L'assassino sarebbe un amico di famiglia fuggito dopo il massacro
Secondo le prime ricostruzioni, l'aggressore sarebbe una persona conosciuta dalla famiglia, forse un amico. L'uomo sarebbe fuggito subito dopo il delitto, e le forze dell'ordine lo stanno attivamente cercando. Il figlio maggiore, gravemente ferito ma cosciente, ha fornito ai poliziotti elementi chiave che hanno permesso di identificare il sospettato. Le vittime sono risultate incensurate e senza precedenti penali; il padre lavorava in un supermercato della zona. La comunità bengalese di Roma è sotto choc per l'accaduto.
I rilievi della polizia scientifica e le indagini in corso
Sul luogo del crimine sono intervenuti gli agenti della squadra mobile di Roma e il personale della polizia scientifica, che hanno effettuato minuziosi rilievi per raccogliere impronte, tracce di sangue e altri elementi utili alle indagini. Gli investigatori stanno analizzando anche i tabulati telefonici e i filmati delle telecamere di sorveglianza della zona per ricostruire la dinamica e la fuga del killer. Non si esclude alcuna ipotesi, dal movente personale a quello passionale o legato a questioni economiche. La Procura di Roma ha aperto un fascicolo per triplice omicidio aggravato e lesioni personali.

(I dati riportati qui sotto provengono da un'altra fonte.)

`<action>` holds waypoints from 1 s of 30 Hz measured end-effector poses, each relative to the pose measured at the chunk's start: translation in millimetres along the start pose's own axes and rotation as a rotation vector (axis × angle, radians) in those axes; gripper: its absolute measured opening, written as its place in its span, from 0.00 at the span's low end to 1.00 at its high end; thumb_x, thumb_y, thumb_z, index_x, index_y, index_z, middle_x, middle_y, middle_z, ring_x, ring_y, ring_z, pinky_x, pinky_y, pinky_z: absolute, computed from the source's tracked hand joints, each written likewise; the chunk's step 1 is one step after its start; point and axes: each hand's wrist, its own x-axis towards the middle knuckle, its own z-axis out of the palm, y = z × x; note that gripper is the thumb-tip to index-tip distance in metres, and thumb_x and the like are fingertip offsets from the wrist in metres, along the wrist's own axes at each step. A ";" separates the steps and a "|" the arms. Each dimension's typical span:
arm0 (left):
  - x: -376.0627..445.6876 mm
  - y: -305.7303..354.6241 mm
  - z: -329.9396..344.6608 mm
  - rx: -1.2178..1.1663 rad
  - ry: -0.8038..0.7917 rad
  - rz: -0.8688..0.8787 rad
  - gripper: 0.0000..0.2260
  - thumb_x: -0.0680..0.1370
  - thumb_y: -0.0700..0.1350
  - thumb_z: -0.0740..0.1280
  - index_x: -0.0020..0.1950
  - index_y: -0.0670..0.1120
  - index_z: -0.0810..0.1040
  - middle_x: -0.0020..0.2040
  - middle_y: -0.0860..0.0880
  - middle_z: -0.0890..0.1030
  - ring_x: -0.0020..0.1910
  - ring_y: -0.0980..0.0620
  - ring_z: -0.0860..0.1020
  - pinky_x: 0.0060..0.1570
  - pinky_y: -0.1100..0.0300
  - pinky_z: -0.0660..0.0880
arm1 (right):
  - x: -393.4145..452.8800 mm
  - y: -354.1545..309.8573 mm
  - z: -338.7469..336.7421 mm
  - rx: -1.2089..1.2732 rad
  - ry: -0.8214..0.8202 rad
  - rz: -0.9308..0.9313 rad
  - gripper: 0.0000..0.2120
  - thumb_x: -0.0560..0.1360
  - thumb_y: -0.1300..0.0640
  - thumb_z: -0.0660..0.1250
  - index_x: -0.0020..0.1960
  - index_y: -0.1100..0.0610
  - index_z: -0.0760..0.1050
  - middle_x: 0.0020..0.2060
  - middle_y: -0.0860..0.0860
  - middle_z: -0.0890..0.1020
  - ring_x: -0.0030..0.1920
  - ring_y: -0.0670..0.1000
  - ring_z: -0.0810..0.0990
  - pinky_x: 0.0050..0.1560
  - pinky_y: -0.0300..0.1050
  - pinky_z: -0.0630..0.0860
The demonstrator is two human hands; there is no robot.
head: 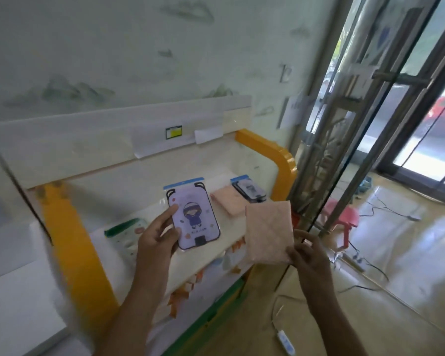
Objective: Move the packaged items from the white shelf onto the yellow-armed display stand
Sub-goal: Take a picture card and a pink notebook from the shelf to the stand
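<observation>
The left hand point(159, 233) grips a lavender cartoon package point(194, 217) by its near-left edge, thumb on the front face and fingers curled at the lower edge. The package sits upright-tilted over the cream shelf surface of the display stand point(280, 155), between the stand's two yellow arms. The right hand point(307, 253) pinches a pink quilted package point(269, 232) at its near-right corner; the package extends up and left from the hand, near the stand's right edge. On the shelf, a second pink package point(229, 200) lies flat at far right, touching a second lavender package point(249, 190) behind it. A green-and-white package point(127, 233) lies left of the left hand.
</observation>
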 end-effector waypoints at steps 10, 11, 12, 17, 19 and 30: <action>88.7 -28.2 54.8 0.031 0.074 -0.026 0.21 0.78 0.30 0.62 0.65 0.49 0.80 0.54 0.55 0.85 0.52 0.52 0.84 0.48 0.55 0.81 | 110.5 45.5 14.2 -0.039 -0.086 0.054 0.12 0.77 0.66 0.67 0.52 0.49 0.78 0.44 0.52 0.83 0.46 0.55 0.82 0.48 0.64 0.80; 95.8 -29.9 56.9 0.039 0.092 -0.024 0.21 0.78 0.30 0.62 0.64 0.49 0.80 0.54 0.55 0.85 0.52 0.51 0.84 0.48 0.53 0.81 | 120.7 50.3 18.1 -0.038 -0.101 0.061 0.12 0.77 0.66 0.67 0.51 0.48 0.78 0.46 0.54 0.82 0.47 0.56 0.82 0.48 0.64 0.79; 102.6 -31.5 59.3 0.051 0.113 -0.024 0.21 0.77 0.30 0.62 0.64 0.49 0.80 0.54 0.55 0.85 0.52 0.50 0.84 0.48 0.53 0.81 | 130.2 55.4 21.4 -0.038 -0.119 0.060 0.12 0.77 0.66 0.67 0.50 0.49 0.79 0.48 0.54 0.82 0.48 0.56 0.82 0.48 0.63 0.80; 132.3 -45.0 80.0 0.102 0.200 -0.029 0.21 0.77 0.30 0.62 0.61 0.51 0.81 0.53 0.55 0.85 0.53 0.48 0.83 0.51 0.50 0.80 | 189.0 83.1 35.5 -0.105 -0.244 0.046 0.12 0.78 0.66 0.66 0.51 0.49 0.80 0.47 0.46 0.81 0.43 0.43 0.81 0.36 0.35 0.77; 143.0 -49.9 89.1 0.114 0.247 -0.003 0.21 0.77 0.30 0.63 0.63 0.50 0.81 0.54 0.55 0.85 0.55 0.46 0.82 0.54 0.47 0.80 | 215.7 95.2 40.5 -0.098 -0.305 0.038 0.12 0.78 0.66 0.66 0.51 0.50 0.80 0.49 0.45 0.82 0.44 0.40 0.81 0.38 0.34 0.77; 174.5 -84.3 155.2 0.171 0.487 0.050 0.22 0.77 0.31 0.63 0.62 0.53 0.81 0.56 0.53 0.85 0.54 0.49 0.83 0.56 0.47 0.79 | 329.6 161.3 79.0 -0.191 -0.615 -0.028 0.11 0.78 0.62 0.68 0.54 0.47 0.79 0.49 0.46 0.83 0.49 0.48 0.82 0.47 0.51 0.81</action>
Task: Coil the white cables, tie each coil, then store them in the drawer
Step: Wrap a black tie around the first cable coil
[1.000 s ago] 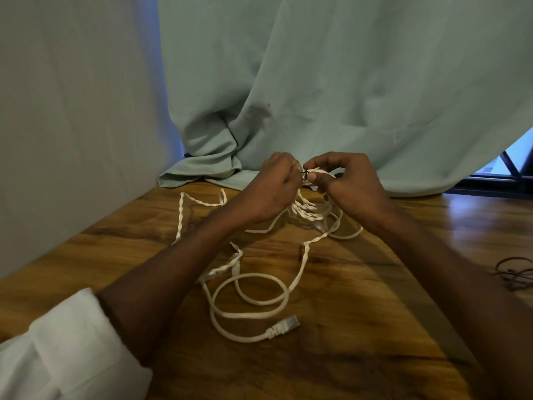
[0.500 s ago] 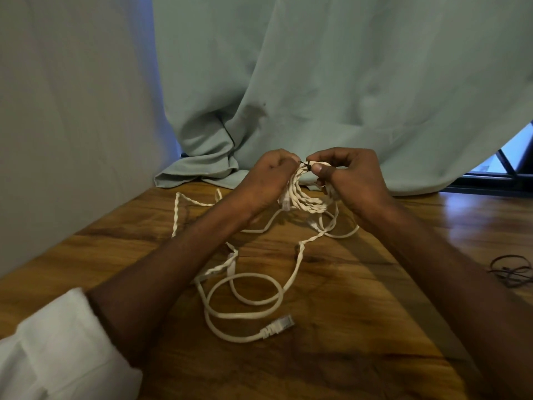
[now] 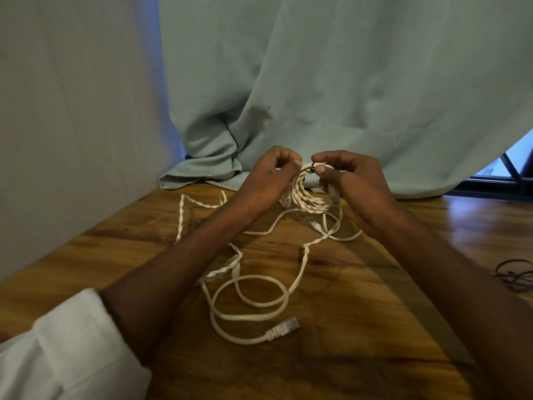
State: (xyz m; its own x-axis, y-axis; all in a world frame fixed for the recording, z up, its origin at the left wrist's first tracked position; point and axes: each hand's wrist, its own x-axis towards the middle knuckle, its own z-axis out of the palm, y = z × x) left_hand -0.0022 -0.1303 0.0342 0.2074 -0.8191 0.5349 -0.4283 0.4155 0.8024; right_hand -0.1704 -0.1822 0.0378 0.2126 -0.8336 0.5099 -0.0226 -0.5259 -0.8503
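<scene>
Hands at the cable coil, both pinching a small dark tie above the wooden table.

Nearest to you, in front of the coil, the loose white cable [image 3: 248, 301] lies in open loops on the table [image 3: 360, 327], and its plug [image 3: 284, 332] rests at the near side of these loops. Your white sleeve [image 3: 57, 350] is at the near left of the coil. Well to the right of the coil, some dark ties [image 3: 516, 274] lie on the table. Then comes the coil [image 3: 310, 197] itself, twisted white cable, lifted off the table between your hands. Your left hand [image 3: 268, 180] has its fingers curled around the left side of the coil. Your right hand [image 3: 352, 180] grips the right side, and its thumb and finger pinch the tie [image 3: 312, 169] at the top of the coil. Behind the coil hangs the pale green curtain [image 3: 331, 82], with its hem touching the table.
</scene>
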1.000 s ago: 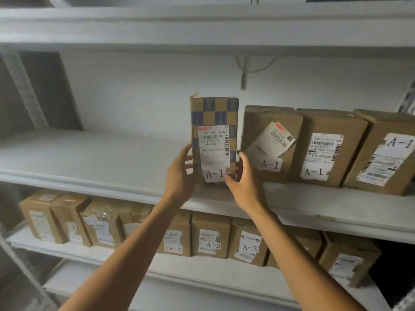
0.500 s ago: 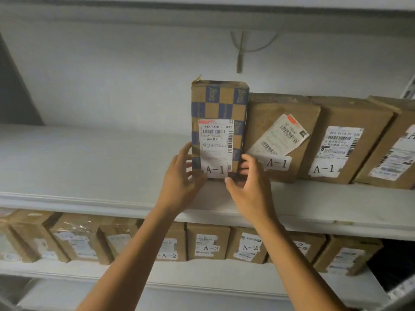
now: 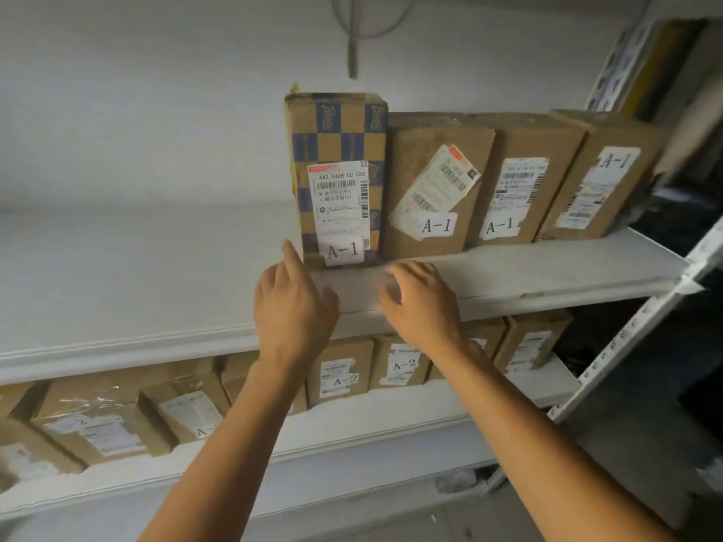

Il dolore della comunità bengalese e la città sotto shock
La notizia ha rapidamente fatto il giro della città, suscitando sgomento e rabbia. La comunità bengalese di Roma, molto numerosa e integrata, si è riunita in preghiera davanti all'abitazione delle vittime. Il console del Bangladesh ha espresso cordoglio e ha chiesto giustizia. Le autorità locali hanno assicurato il massimo impegno per assicurare il colpevole alla giustizia. Questo efferato crimine riaccende il dibattito sulla sicurezza nelle periferie romane e sulla necessità di prevenire episodi di violenza domestica e familiare.
La Polizia di Stato ha lanciato un appello a chiunque possa avere informazioni utili alle indagini di contattare il numero unico di emergenza. Le indagini proseguono senza sosta per dare un nome e un volto all'assassino e fare luce su una delle pagine più nere della cronaca romana degli ultimi anni.